There are lots of things I don’t like about being an adult. Navigating tax forms. Remembering only after dinner guests have arrived that the bathroom mirror is splattered with spittle from messy toothbrushing sessions. Being driven into a daze with the plethora of negative experiences and memories I’ve seemed to collect over the years that replay in my mind when I’m mindlessly folding laundry.
One of the memories that sometimes hypnotizes me into a daze during tedious house chores involves one of the most agonizing mornings I can remember. I was seven years old and spending the summer in Egypt with my family. One morning, I woke up to the usual sound of roosters and car horns and watermelon street vendors. But something seemed off. I looked around the room: My mother was gone. So was my father. And my brother.
I tried to tune out the organic sounds of a bustling Alexandrian street to listen to the sounds coming from the living room. I could hear the TV on. My mom and aunt were noisily chatting about the high price of meat. Three of my cousins were playing a loud card game. My father and uncle talked about the embarrassment that was last night’s soccer game as their sugar spoons clinked against their tea cups.

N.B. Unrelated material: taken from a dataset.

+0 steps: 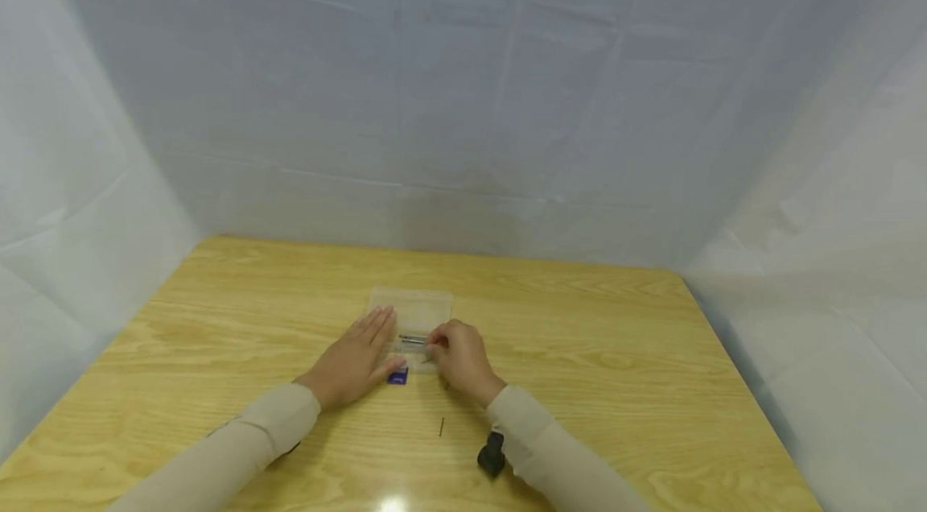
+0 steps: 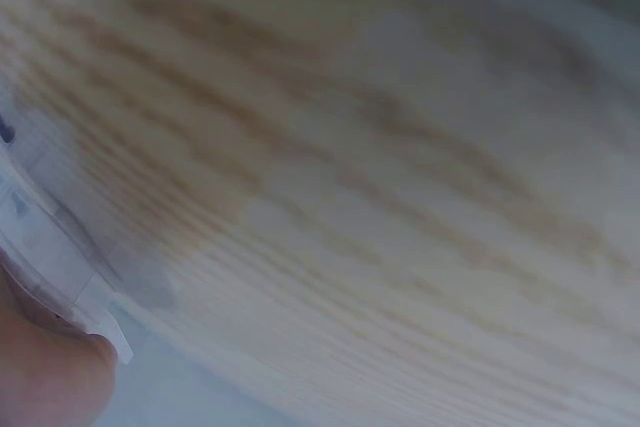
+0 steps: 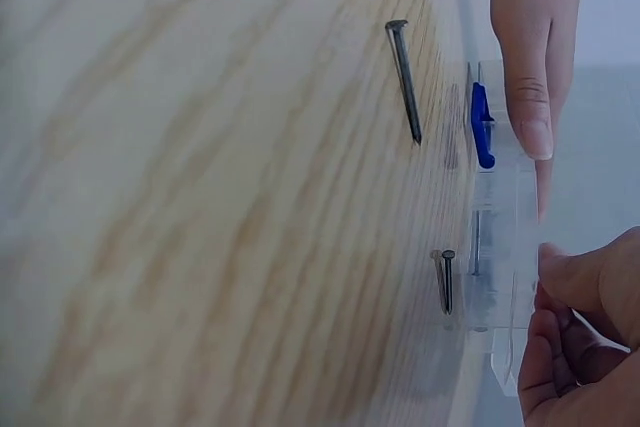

How did this happen? How did they all wake up before me? Usually, my internal clock made sure I was the first one up so I could head to the living room and wait for others to wake up, taking them all in slowly and privately. Now I would have to go out to the living room.
They all would look at me. They would surely wish me a good morning. I would have to respond in Arabic and make sure not to get the letters in the words mixed up.
Responding in English wasn’t an option–they would laugh at my incapacity and try to speak English with me. Which means I would have to endure a longer conversation than if I had just replied with a terse “good morning.” My aunt would ask me how I slept. I focused hard in my mattress on the floor to remember the way to say “good.” My uncle would make some sort of silly comment about my bedhead hair. I would have to fake smile at this joke he repeats every morning.
Fast forward 15 years later.
My Arabic accent is still thick and broken, and when I visit an Arab country and confidently ask the cashier at the supermarket “how much are the tomatoes today?” I know he picks up on my poor grammar and foreign accent. But he tells me their price and I leave with a bag of them. As an adult, I do not have time to worry about mispronouncing something in a language that is not my first or enabling my own insecurities.
I’m an adult, and I have tax forms to fill out, bathrooms to clean, and ice cream to be eaten for dinner.